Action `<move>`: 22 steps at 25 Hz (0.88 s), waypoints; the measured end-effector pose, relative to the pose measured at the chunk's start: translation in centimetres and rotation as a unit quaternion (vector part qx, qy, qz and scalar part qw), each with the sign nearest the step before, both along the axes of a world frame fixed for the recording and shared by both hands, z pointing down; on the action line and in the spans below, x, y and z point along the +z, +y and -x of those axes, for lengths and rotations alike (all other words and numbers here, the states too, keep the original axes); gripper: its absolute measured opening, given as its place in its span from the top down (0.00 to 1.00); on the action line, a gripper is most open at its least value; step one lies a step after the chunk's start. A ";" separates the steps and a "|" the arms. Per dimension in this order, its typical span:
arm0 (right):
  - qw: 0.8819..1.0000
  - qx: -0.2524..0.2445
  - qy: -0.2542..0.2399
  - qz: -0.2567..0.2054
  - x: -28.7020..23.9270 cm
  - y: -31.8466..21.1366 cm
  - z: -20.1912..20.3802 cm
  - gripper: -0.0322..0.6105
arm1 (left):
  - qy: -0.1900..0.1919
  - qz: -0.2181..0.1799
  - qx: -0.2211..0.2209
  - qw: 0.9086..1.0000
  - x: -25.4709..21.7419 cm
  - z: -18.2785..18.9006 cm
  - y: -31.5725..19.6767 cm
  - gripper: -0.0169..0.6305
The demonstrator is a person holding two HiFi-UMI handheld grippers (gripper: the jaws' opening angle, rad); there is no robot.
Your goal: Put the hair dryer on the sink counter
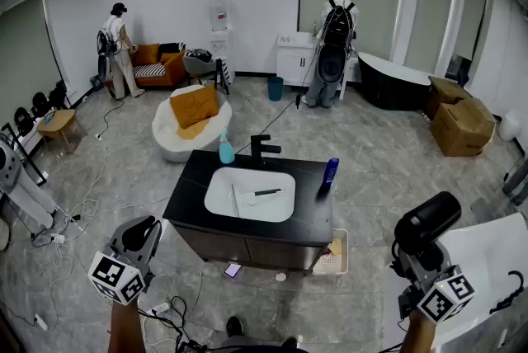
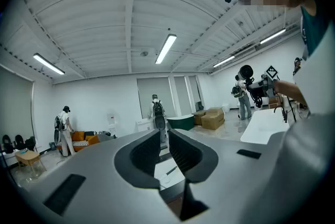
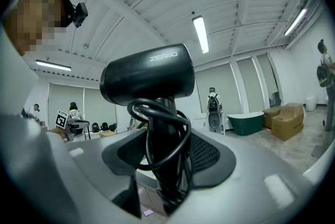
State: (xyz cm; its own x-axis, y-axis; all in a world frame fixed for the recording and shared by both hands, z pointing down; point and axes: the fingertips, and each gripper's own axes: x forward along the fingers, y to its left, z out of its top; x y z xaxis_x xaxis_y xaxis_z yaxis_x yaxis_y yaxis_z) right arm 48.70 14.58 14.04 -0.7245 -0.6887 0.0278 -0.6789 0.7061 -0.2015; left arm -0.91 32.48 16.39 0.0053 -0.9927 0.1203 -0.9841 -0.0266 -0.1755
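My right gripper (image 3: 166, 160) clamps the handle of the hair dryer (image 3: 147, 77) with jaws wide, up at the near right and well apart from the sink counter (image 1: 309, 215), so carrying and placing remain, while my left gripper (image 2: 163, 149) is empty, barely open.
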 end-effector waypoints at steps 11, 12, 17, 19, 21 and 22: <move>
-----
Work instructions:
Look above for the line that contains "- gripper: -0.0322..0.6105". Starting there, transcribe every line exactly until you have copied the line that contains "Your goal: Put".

Task response:
  - gripper: -0.0322..0.6105
arm1 (left):
  - qy: -0.1900..0.1919
  - qz: -0.2181..0.1799
  - qx: -0.2211..0.2209
  - qw: 0.9086..1.0000
  - x: -25.4709..21.7419 cm
  - z: -18.2785..18.9006 cm
  - y: -31.5725..19.6767 cm
  - gripper: -0.0169..0.6305
The demonstrator is a person holding two HiFi-UMI handheld grippers (gripper: the jaws' opening angle, rad); there is no robot.
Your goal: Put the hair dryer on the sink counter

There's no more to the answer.